On the basis of these findings, the court denied the motion to suppress.
The case culminated in a four-day trial. The jury convicted on both counts. The district court held the disposition hearing on March 25, 2004. At that session, the court, relying on the presentence investigation report (PSI Report), found that the defendant was a career offender. See USSG § 4B1.1. The defendant unsuccessfully objected to this designation. The court calculated the guideline sentencing range to be 210-262 months.
The prosecution sought a sentence at the midpoint of that range, whereas the defendant sought a downward departure on the ground that his criminal history category substantially overrepresented the seriousness of his prior criminality. The court agreed with the overrepresentation claim, but weighed the overrepresentation against a number of aggravating factors present in the crimes of conviction and refused to depart downward. When all was said and done, the court imposed a 210-month incarcerative term. This appeal followed.
The defendant's asseverational array includes Fourth Amendment challenges to both the initial entry into his apartment and the subsequent protective sweep; objections to his sentence; and a complaint anent ineffective assistance of counsel. We address these three categories of claims sequentially.
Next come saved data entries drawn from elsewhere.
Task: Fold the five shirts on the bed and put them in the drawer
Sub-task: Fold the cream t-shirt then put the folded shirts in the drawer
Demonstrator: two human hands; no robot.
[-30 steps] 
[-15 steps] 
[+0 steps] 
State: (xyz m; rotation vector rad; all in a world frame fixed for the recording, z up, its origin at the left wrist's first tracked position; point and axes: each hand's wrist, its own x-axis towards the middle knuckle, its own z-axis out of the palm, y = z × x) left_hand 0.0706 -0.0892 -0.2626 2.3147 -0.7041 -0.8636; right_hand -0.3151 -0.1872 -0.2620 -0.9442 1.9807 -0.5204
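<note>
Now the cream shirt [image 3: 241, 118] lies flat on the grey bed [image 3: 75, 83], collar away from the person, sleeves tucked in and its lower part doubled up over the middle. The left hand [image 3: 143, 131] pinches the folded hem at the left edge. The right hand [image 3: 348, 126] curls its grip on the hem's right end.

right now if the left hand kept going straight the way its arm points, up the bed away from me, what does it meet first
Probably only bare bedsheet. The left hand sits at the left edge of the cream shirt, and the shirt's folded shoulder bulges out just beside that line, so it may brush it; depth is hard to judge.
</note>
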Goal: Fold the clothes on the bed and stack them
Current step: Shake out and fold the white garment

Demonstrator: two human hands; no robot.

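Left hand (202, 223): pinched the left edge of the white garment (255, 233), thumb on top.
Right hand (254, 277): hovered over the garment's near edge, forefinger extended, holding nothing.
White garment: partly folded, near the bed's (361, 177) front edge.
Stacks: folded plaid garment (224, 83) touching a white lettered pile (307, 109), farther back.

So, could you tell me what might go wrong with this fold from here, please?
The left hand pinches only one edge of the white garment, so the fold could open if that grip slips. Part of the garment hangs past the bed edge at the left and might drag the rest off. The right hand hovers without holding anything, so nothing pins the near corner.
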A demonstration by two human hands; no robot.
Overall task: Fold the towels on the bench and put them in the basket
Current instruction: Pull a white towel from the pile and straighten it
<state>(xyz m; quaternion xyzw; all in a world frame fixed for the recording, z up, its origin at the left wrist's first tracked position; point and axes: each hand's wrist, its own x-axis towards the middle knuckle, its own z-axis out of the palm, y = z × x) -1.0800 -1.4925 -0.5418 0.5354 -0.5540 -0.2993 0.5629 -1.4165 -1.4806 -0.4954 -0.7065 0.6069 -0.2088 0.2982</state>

A. The Fourth Amendment Claims.
Both aspects of the defendant's Fourth Amendment challenge involve mixed questions of fact and law. Consequently, we assay the district court's factual findings for clear error and then review de novo its ultimate conclusion that the discerned facts constitute a sufficient legal basis to justify the conduct about which the defendant complains. See United States v. Schaefer, 87 F.3d 562, 565 & n. 2 (1st Cir.1996); United States v. Tibolt, 72 F.3d 965, 969 (1st Cir.1995).
1. Warrantless Entry. It is a bedrock principle that the prophylaxis of the Fourth Amendment is at its zenith with respect to an individual's home. See Kyllo v. United States, 533 U.S. 27, 31, 121 S.Ct. 2038, 150 L.Ed.2d 94 (2001). Thus, a “warrantless police entry into a residence is presumptively unreasonable unless it falls within the compass of one of a few well-delineated exceptions.” United States v. Romain, 393 F.3d 63, 68 (1st Cir.2004). Some of these exceptions are bundled together under the heading of “exigent circumstances”-a heading that encompasses those situations in which some compelling reason for immediate action excuses law enforcement officers from pausing to obtain a warrant. See Tibolt, 72 F.3d at 969. Common examples of exigent circumstances include “(1) ‘hot pursuit’ of a fleeing felon; (2) threatened destruction of evidence inside a residence before a warrant can be obtained; (3) a risk that the suspect may escape from the residence undetected; or (4) a threat, posed by a suspect, to the lives or safety of the public, the police officers, or to herself.” Hegarty v. Somerset County, 53 F.3d 1367, 1374 (1st Cir.1995).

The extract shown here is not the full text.